Distintas religiones y creencias místicas sostienen que los pensamientos, una vez formados, se convierten en una entidad real e independiente del pensador. El budismo tibetano defiende la existencia de los Tulpas, seres autónomos creados conscientemente y que habitan en el cerebro de quienes les dieron “vida”. No se trata de un juego. No son marionetas. Son, insistimos, entes autónomos (no necesariamente con forma humana), dotados de su propia personalidad.
Estas convicciones no deberían sorprendernos. ¿No es nuestra mente la que decide lo que es real y lo que no, la que separa lo existente de lo quimérico? El cerebro nos guía. Tras años de entrenamiento (o condicionamiento) nos dice qué hacer y qué no hacer, y no sólo en cuestiones físicas o biológicas. También nos pauta sobre conceptos tan abstractos o subjetivos como el bien o el mal. Dota a esas ideas, por tanto, del grado de realidad. Determina por nosotros, incluso, si existe Dios.
¿Estamos seguros de que el cerebro es un órgano “director y clasificador”, y no creador? Si esas religiones que comentábamos al principio están en lo cierto, Dios existe para nosotros desde el mismo momento en que tenemos ese pensamiento. Entonces, ¿Dónde viven Él y el diablo? ¿En el cielo y el infierno, o en el interior de nuestro cráneo, justo debajo de la duramadre?
El abuelo de Lorena tiene cáncer. Se está muriendo. Son prácticamente desconocidos el uno para el otro, pero ella, obedeciendo a su madre, viaja de Sevilla a Madrid para cuidarlo. La joven está al principio de su vida, y el anciano al final. Sus mundos son totalmente diferentes y lo único que los une es el sentimiento de culpa por aquello que los separó: la muerte del pequeño Daniel.
El hombre, de pasado turbio, parece obsesionado con las desapariciones de unas jóvenes de la edad de su nieta.
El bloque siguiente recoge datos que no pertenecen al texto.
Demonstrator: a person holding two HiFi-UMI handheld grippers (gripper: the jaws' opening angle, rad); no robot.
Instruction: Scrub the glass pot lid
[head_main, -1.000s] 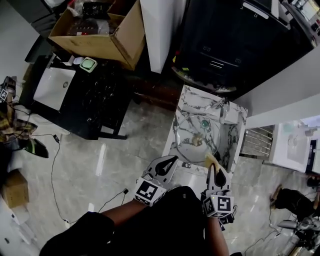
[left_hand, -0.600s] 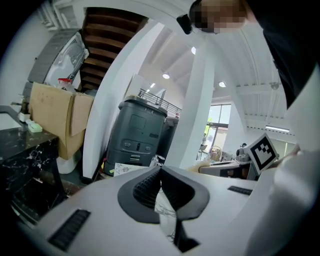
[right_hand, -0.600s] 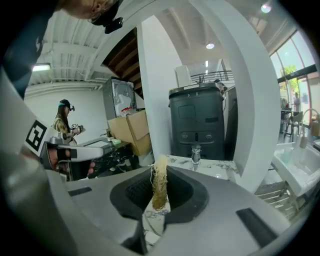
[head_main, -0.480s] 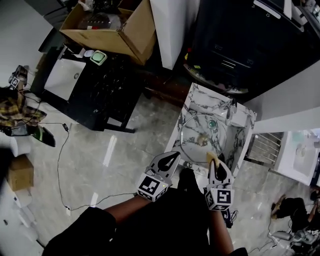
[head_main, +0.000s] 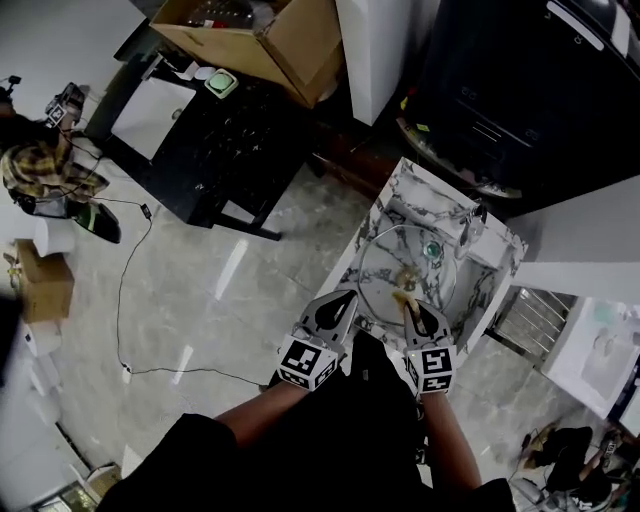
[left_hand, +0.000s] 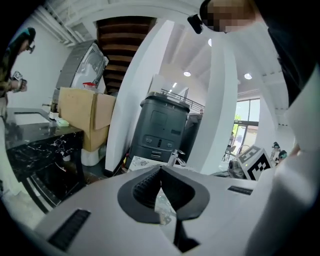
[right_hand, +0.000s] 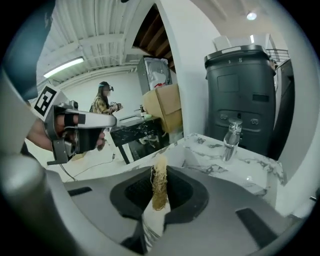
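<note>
Head view: lid (head_main: 385, 265) lies flat in the sink (head_main: 392, 200), both grippers at its near rim
Right gripper view: right gripper (right_hand: 159, 172) clenched on a loofah (right_hand: 159, 189), its tip pointing at the sink
Left gripper view: left gripper (left_hand: 161, 169) jaws pressed together, nothing between
Progress: brownish smears on the glass; scrubbing seems barely begun, if at all

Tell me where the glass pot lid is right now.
Head view, right of centre: the glass pot lid lies in the marble sink, just beyond the right hand-held gripper, the faucet at its far right.
</note>
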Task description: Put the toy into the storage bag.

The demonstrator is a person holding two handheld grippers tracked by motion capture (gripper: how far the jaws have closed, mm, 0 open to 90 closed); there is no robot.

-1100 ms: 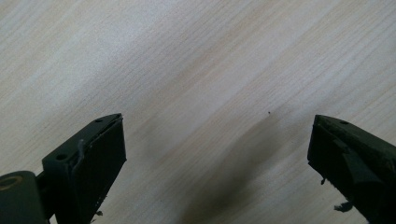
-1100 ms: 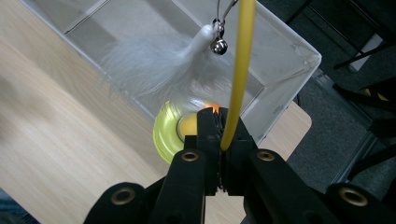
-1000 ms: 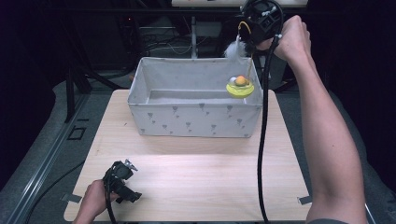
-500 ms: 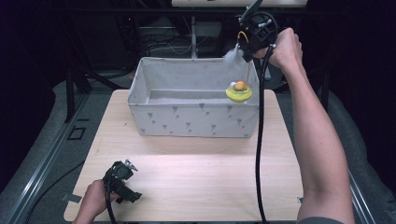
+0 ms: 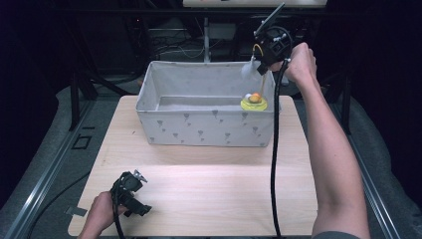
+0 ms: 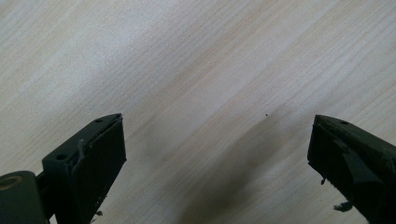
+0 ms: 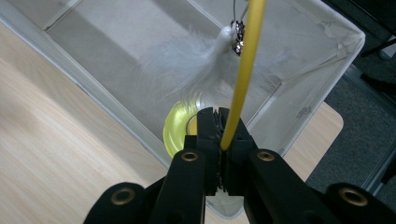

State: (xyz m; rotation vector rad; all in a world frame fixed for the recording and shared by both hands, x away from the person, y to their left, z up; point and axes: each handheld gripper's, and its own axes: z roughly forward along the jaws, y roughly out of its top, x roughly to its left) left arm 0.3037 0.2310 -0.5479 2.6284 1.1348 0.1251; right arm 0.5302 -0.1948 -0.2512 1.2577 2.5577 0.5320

Desea que regrese a su casa o, si no lo hace, ser capaz de protegerla. Si consigue lo segundo, tal vez pueda purgar todas las malas acciones de su pasado y, sobre todo, compensarla por el hermano que la arrebató.
Duramadre es una novela negra en tono y estructura. El realismo que el autor imprime a cada página, el tono íntimo que emplea para hablarnos de los personajes, y el detalle con el que nos describe sus vidas y sentimientos, hacen la sensación de que lo importante es el duelo entre un antiguo sicario y el demonio, no nos abandone hasta el final. Y decimos demonio y no asesino porque es el lector quien debe decidir si el responsable de las muertes, en un verano tan caluroso que hace pensar en las llamas del infierno, es una cosa o la otra.
Con capítulos cortos, saltando entre pasado y presente, y compaginando los puntos de vista de los dos personajes principales, la historia engancha de principio a fin. Elementos fantásticos y escenas aterradoras se van incorporando inadvertidamente a la trama hasta invadirlo todo, pero la maestría de Víctor Sellés hibridando géneros hace que sea prácticamente imposible decidir qué es real y qué no. Estamos ante una novela que habla del poder destructivo de la culpa y de la capacidad sanadora de la mente. De la importancia de los sueños y de las segundas oportunidades. De que siempre hay un lugar donde encontrar a los seres queridos que perdimos, pero también desde el que podrían volver aquellos a los que dañamos.
El diablo no tiene por qué ser un ser excepcional. Podría ser cualquiera. Y tan nocivo es el mal que ejerce quien lo disfruta, como el que desempeñan aquellos que, siendo conscientes de sus actos, saben que algún día tendrán que pagar un precio. Pero seréis vosotros, si leéis esta novela, quienes tendréis que decidir si alguien en esta historia merece perdón.